Assignments | Course Home | PostgreSQL | Schedule & Lecture Notes | Submit

Computer Science 371
Databases

TIGER database

To better understand the significance of query evaluation, optimization and the effect of indices, we need a larger dataset. The U.S. Census Bureau has a publicly available dataset providing all of the underlying data needed for a map of the United States. The data provides coordinates and names for all roads, rivers, railroads and other features and landmarks, together with street addresses and zip codes. This data is updated every few years, and is made available to all. It is the underlying database which in turn is used by mapping applications such as MapQuest, Yahoo, etc, as well as traditional print maps such as Rand McNally (truthfully, there are commercial data sets available which contain even more details that are excluded from TIGER, such as the direction of one-way streets).

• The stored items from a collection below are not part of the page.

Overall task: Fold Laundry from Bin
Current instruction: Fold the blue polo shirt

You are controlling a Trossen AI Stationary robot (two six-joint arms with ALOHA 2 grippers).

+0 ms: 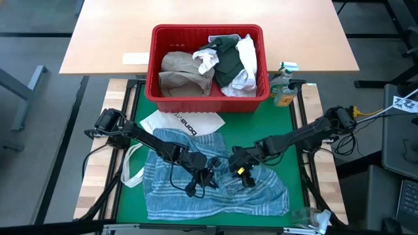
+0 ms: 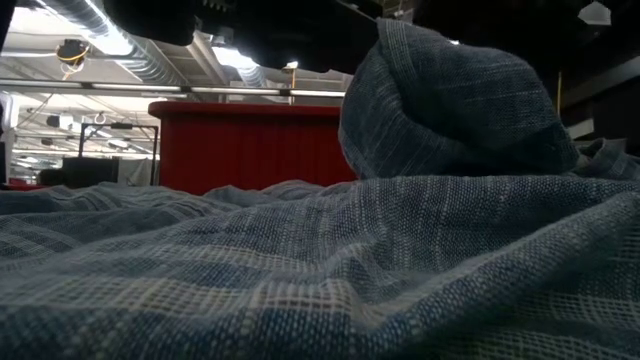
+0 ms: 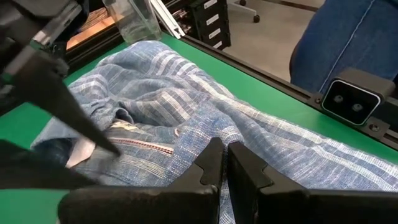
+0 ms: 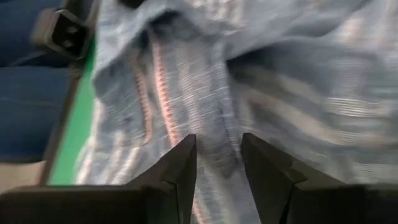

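left tool (image 1: 210, 177) clenched, empty | right tool (image 1: 240, 168) parted over blue-striped cloth (image 1: 196, 192) | tote bag (image 1: 186, 123) lettering – upside down, unreadable

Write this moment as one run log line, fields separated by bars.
stage: blue-striped cloth spread on table | left gripper: shut, on cloth | right gripper: open above cloth | bin: holds more laundry

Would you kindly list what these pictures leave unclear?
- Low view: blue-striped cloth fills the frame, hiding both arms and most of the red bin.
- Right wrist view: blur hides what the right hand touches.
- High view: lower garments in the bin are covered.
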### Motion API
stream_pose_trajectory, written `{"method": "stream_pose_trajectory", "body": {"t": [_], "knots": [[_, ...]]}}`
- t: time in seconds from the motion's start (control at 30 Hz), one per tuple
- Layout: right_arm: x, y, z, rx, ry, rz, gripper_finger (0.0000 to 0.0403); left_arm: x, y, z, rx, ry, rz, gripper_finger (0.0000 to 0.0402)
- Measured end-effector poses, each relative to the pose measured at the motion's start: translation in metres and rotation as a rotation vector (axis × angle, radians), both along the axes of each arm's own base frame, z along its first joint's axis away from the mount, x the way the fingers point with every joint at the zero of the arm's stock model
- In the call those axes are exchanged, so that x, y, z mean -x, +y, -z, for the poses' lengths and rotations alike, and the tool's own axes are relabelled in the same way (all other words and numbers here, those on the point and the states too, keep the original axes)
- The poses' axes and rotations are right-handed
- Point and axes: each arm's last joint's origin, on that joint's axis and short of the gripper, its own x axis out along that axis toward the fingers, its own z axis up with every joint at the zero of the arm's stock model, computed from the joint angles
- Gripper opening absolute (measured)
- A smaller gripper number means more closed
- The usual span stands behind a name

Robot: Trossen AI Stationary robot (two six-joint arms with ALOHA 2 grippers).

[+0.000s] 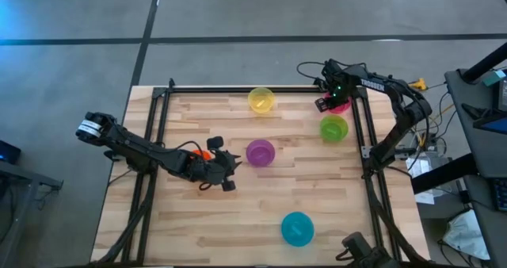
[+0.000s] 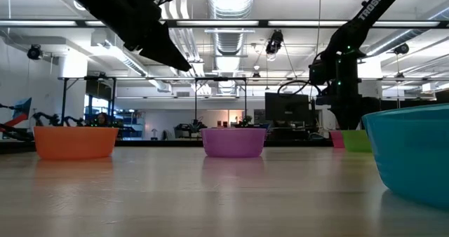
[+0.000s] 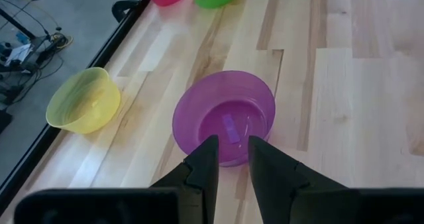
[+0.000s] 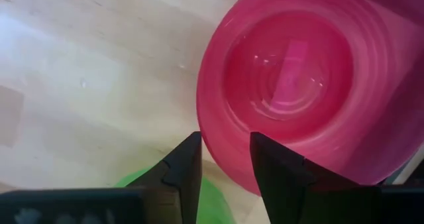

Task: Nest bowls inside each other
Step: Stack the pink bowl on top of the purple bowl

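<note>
Though hidden overhead, pink bowl [image 4: 311, 85] under right tool [image 4: 225, 159].

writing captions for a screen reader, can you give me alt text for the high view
Overhead view of a wooden table with six small bowls standing apart, none nested. The right pincer hangs over the pink bowl at the far right corner, beside the green bowl; the left pincer sits between the orange bowl and purple bowl. The yellow bowl is far centre, the teal bowl near.
</note>
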Motion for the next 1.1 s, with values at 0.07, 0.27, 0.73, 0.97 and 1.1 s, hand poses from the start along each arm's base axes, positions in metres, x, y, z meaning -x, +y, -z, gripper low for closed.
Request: {"method": "stream_pose_trajectory", "body": {"t": [0.07,0.27,0.73,0.97,1.1], "knots": [[0.000,0.000,0.000,0.001,0.000,-0.006,0.0117,0.000,0.000,0.000,0.000,0.000,0.000,0.0067],[0.000,0.000,0.000,-0.004,0.004,-0.016,0.0069,0.000,0.000,0.000,0.000,0.000,0.000,0.0067],[0.001,0.001,0.000,-0.011,0.009,-0.027,0.0009,0.000,0.000,0.000,0.000,0.000,0.000,0.0067],[-0.001,0.000,-0.024,-0.064,0.044,-0.027,0.0009,0.000,0.000,0.000,0.000,0.000,0.000,0.0067],[-0.006,0.000,-0.056,-0.093,0.063,-0.038,0.0009,0.000,0.000,0.000,0.000,-0.001,0.000,0.0067]]}}
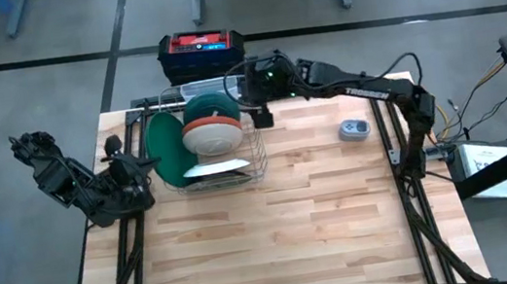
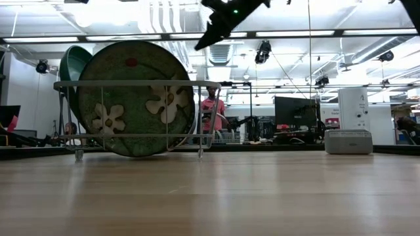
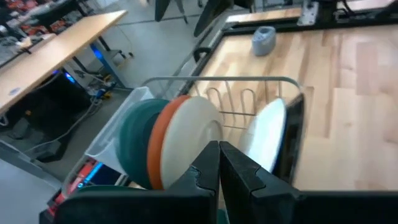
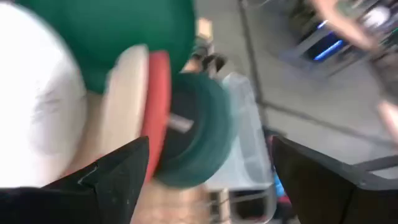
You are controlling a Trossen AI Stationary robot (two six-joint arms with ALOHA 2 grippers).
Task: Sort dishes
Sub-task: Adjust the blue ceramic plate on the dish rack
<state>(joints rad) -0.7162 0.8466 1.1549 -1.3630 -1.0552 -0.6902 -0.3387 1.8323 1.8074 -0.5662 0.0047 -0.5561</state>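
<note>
The right gripper (image 1: 257, 91), jaws standing wide, is hovering at upper centre just right of the dishes (image 1: 210, 128) standing on edge in the wire rack (image 1: 257, 153), nearer than the closed left gripper (image 1: 132, 174).

The high view looks straight down on the whole worktop (image 1: 286, 236). The low view sits at worktop level, facing the room. Both wrist views look closely, from opposite sides, at the wire rack (image 3: 249, 84), which all four views share.
</note>
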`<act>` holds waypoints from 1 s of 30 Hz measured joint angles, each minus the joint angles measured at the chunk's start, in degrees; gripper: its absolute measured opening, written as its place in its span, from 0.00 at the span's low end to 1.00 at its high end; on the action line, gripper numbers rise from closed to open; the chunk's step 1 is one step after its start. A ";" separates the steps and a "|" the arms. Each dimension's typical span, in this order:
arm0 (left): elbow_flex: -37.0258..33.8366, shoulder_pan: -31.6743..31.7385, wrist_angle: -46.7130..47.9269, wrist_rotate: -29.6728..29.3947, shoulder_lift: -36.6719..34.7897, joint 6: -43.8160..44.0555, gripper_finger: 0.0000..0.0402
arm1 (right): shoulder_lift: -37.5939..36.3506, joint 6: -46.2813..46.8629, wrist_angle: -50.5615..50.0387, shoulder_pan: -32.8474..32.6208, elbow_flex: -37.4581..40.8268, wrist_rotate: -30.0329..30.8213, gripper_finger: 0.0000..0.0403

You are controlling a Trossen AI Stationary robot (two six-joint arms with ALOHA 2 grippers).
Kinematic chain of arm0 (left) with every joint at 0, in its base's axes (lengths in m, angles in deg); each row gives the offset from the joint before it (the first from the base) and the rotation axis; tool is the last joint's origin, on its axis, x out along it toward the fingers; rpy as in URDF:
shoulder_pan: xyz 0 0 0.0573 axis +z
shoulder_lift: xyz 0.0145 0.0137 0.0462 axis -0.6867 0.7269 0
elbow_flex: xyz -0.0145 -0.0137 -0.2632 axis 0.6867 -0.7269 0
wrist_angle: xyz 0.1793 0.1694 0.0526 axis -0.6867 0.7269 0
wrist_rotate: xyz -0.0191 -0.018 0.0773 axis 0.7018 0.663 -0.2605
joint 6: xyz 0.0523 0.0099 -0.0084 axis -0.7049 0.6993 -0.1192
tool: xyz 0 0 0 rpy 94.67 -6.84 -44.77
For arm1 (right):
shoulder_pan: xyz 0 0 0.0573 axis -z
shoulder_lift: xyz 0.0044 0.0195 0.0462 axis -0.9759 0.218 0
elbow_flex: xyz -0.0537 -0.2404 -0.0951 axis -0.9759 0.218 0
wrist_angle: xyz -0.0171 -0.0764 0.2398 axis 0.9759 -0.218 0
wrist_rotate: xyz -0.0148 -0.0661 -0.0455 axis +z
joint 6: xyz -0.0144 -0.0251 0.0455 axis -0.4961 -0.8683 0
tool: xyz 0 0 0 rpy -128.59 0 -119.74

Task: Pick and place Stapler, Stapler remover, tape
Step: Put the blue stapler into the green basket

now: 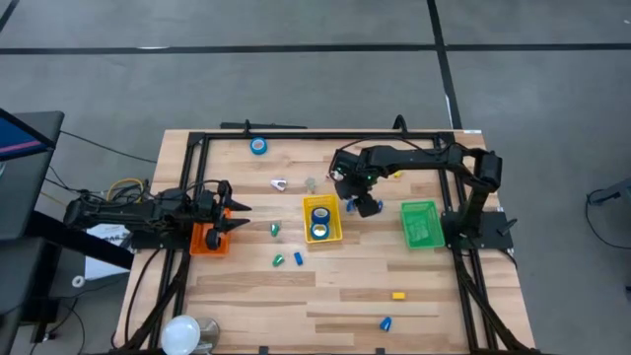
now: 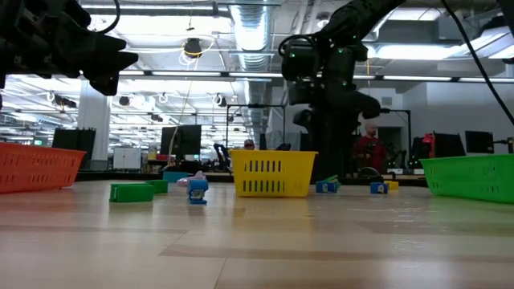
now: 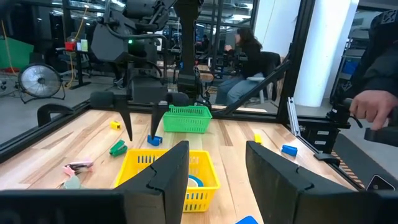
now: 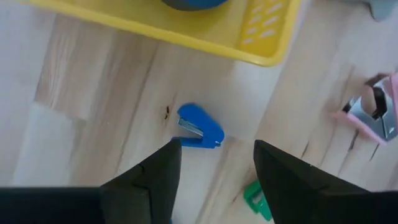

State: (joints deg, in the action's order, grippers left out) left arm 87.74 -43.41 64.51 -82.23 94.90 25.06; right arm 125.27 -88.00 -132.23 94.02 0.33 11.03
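Just beside the yellow slotted plastic basket's [image 1: 337, 225] right edge, right gripper [image 1: 356, 204] hangs w/ jaws apart, empty, over a small blue stapler [image 4: 200, 126] lying flat on the wooden tabletop [image 1: 335, 286], bare boards around it. Two blue tape rolls [image 1: 320, 222] sit in that basket; a third [image 1: 258, 146] lies near the table's far edge. Left gripper [image 1: 241, 214] waits over the orange basket [image 1: 205, 240], jaws apart, empty.

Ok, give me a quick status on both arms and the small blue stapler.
Right pincer open, hovering beside the yellow basket, empty. Blue stapler lies on the wood just ahead of it, not gripped. Left pincer open, waiting over the orange basket. Nothing blocking.
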 joint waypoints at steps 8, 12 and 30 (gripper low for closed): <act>0.00 -0.01 -0.05 0.01 0.00 0.01 0.37 | 0.06 14.95 0.77 -0.57 0.00 0.06 0.64; 0.00 0.00 -0.42 -0.01 0.00 0.01 0.37 | 0.09 16.47 0.88 -1.31 0.00 0.03 0.68; 0.00 0.00 -0.96 0.00 0.00 -0.01 0.37 | 0.21 24.69 5.25 -2.31 2.55 3.96 0.69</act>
State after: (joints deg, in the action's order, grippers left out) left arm 87.74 -43.41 63.55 -82.24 94.90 25.05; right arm 125.48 -63.31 -126.99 91.71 2.87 14.99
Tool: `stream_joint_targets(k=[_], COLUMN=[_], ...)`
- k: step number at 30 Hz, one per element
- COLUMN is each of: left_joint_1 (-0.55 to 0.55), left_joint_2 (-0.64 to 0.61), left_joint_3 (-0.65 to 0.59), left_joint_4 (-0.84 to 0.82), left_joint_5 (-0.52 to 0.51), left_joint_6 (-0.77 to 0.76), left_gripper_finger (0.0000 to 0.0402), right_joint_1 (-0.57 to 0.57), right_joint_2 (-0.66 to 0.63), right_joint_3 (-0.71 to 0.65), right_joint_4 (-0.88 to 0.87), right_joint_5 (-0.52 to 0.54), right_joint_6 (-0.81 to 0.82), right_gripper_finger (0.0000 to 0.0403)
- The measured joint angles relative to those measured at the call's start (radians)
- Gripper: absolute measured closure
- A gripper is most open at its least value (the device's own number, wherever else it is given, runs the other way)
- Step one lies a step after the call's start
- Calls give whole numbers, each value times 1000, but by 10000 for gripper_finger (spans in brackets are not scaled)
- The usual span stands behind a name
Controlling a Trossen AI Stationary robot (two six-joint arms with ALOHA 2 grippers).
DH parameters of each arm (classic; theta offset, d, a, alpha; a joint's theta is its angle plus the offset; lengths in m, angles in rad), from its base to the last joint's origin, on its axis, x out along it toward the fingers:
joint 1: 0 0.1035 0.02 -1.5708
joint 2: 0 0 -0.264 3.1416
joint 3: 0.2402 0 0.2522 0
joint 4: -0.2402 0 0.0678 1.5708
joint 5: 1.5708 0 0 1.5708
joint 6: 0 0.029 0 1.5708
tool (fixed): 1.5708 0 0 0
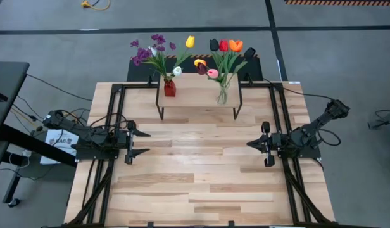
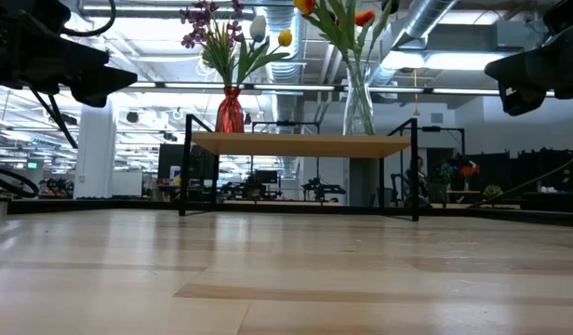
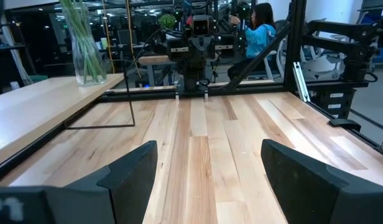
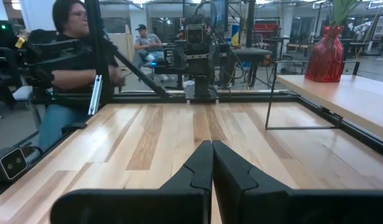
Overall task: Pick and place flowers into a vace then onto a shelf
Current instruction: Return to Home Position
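The shelf (image 1: pixel 198 96) stands by its thin black legs on the table's far middle. On its board stand a red vase (image 1: pixel 169 87) and a clear glass vase (image 1: pixel 222 95), each on its base. Purple blossoms (image 1: pixel 147 50), a yellow tulip (image 1: pixel 190 42) and a white tulip (image 1: pixel 176 71) stick into the red vase. Red, orange, pink and near-black tulips (image 1: pixel 225 47) stick into the clear one. My left gripper (image 1: pixel 142 142) hovers open at the table's left. My right gripper (image 1: pixel 250 144) hovers shut at its right. Both point level at each other, touching nothing.
Black frame rails (image 1: pixel 113 120) run along the table's left and right sides. Bare plank tabletop (image 1: pixel 195 171) lies between the grippers and toward the near edge. People (image 4: pixel 73 56) sit beyond the table in the wrist views.
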Motion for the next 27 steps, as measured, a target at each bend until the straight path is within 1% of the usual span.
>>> stream_joint_targets(k=[27], left_joint_1=[0], left_joint_2=[0], left_joint_3=[0], left_joint_4=[0], left_joint_5=[-1], left_joint_6=[2], left_gripper_finger=[123], right_joint_1=[0], right_joint_2=[0], right_joint_3=[0], right_joint_4=[0], right_joint_5=[0], right_joint_6=[0], right_gripper_finger=[403])
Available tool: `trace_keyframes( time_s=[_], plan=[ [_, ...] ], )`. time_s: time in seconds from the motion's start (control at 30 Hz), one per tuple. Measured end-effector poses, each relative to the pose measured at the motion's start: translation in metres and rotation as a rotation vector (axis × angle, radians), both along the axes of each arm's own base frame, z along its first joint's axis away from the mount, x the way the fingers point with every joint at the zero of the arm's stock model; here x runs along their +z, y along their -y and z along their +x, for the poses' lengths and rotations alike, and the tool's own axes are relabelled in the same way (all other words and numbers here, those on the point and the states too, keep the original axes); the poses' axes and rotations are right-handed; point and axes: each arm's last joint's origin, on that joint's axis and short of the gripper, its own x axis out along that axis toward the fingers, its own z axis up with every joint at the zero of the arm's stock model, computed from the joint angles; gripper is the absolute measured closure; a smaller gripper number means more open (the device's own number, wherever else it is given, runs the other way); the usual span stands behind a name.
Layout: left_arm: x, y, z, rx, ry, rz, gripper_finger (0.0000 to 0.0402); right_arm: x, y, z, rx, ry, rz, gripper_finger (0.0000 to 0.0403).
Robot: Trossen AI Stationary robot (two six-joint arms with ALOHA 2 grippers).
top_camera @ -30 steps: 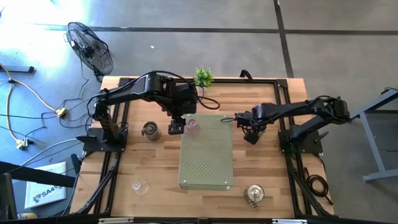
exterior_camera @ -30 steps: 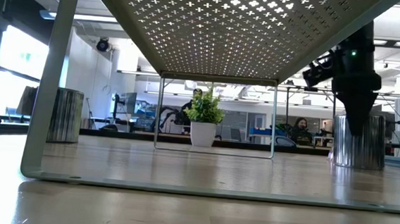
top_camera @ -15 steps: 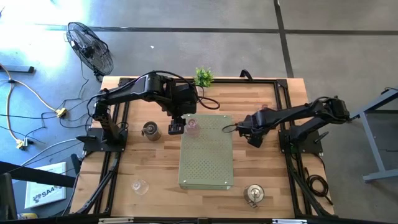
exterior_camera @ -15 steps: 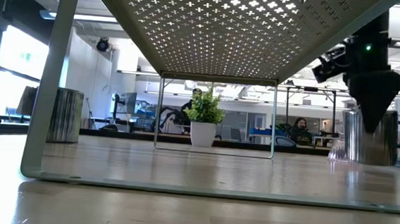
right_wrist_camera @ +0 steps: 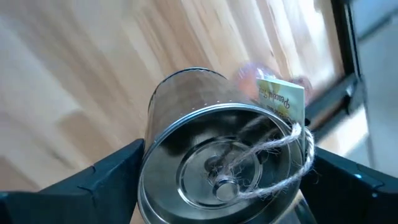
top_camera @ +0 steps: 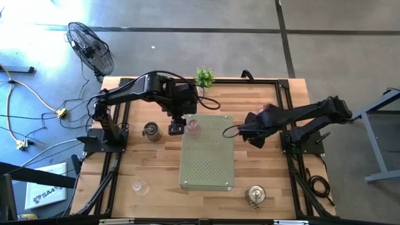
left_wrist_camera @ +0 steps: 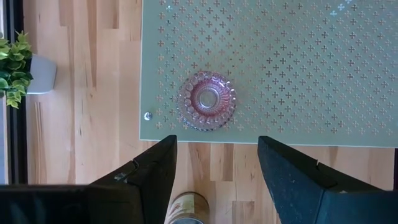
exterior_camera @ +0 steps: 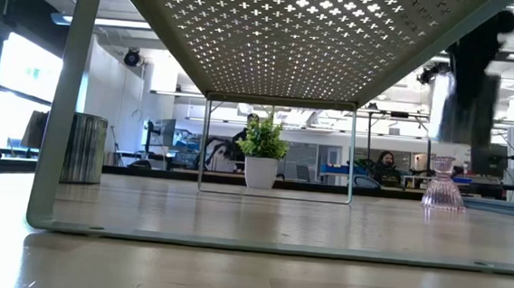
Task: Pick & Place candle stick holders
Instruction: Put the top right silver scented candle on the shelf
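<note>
A pink glass candle stick holder (left_wrist_camera: 206, 100) stands on the green perforated platform (top_camera: 207, 156), near its far left corner. My left gripper (left_wrist_camera: 217, 171) hovers open above it, its fingers clear of it. My right gripper (top_camera: 249, 133), off the platform's right side, is shut on a silver metal holder (right_wrist_camera: 221, 158) with twine and a paper label. On the table stand another pink holder (exterior_camera: 442, 184), a silver one (top_camera: 150, 130) at the left, a clear glass one (top_camera: 140, 186) near left and a silver one (top_camera: 255, 195) near right. My right gripper pinches the silver holder by the outer wall just under its rim (right_wrist_camera: 148, 167), one finger on each opposite side. The fingers slant down from above. The holder sits upright, its open top toward the wrist, lifted clear of the table.
A small potted plant (top_camera: 204, 77) stands at the table's far edge. Black frame rails (top_camera: 284, 106) run along the table's sides. A fan (top_camera: 91, 47) stands on the floor beyond the far left corner. Bare wood lies between the platform and the right rail.
My right gripper has gone up with the silver holder, lifting it off the table, and has turned somewhat. In the low view the holder has left the tabletop, and the pink holder behind it now shows.
</note>
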Motion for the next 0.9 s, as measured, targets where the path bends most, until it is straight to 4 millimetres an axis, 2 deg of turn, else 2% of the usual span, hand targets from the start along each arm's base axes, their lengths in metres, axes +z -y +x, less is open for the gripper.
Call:
trace_keyframes(
  time_s=[0.2, 0.37, 0.7, 0.9],
  plan=[
    [0.014, 0.001, -0.016, 0.002, 0.048, 0.001, 0.0181, 0.037, -0.014, 0.006, 0.082, 0.148, 0.003, 0.0049],
    [0.028, 0.002, -0.034, 0.010, 0.102, -0.001, 0.0181, 0.055, -0.019, 0.007, 0.129, 0.219, -0.019, 0.0049],
    [0.050, 0.003, -0.065, 0.010, 0.188, 0.002, 0.0181, 0.073, -0.021, 0.007, 0.165, 0.283, -0.019, 0.0049],
    [0.053, 0.003, -0.071, -0.006, 0.202, 0.012, 0.0181, 0.074, -0.025, 0.019, 0.204, 0.270, -0.006, 0.0049]
  ],
)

The dataset is known as TIGER, an acronym for "Topologically Integrated Geographic Encoding and Referencing system. I have downloaded a portion of the raw data from their 2004 edition for us to play with. I loaded a bit of nationwide data, such as the list of all states and counties, and then I pulled more complete road data for the entire state of Missouri. The data set contains every single street and intersection, including names, addresses, zip codes, and a classification into the road type (e.g. highway, single lane). There are also geographic features such as all rivers.

ER model

Though the public data is not presented as a Relational Database, I have interpreted it as such and developed the following ER diagram (click for fullsize version)

Tables

In implementing the relational database, we have defined nine tables. Seven of those tables directly model entities of the above ER model, and two of the tables represent many-to-many relationships in that model. A brief summary of each of the nine tables follows:

State (56 tuples)
Each state is given a unique two-digitcode by the government (e.g., 29 for Missouri), as well as the more traditional abbreviations (e.g., MO for Missouri). There are actually 56 tuples because it includes DC for the District of Columbia, as well as five other U.S. Territories.

stateID abbrev

... ...

29 MO

... ...
County (3,232 tuples)
Within each state, every county is given a unique three-digit code. I have portrayed this as a weak entity, in the sense that the three-digit codes are unique only within a state. To uniquely identify a particular county in the full database, you would need to use the pair of state and county codes.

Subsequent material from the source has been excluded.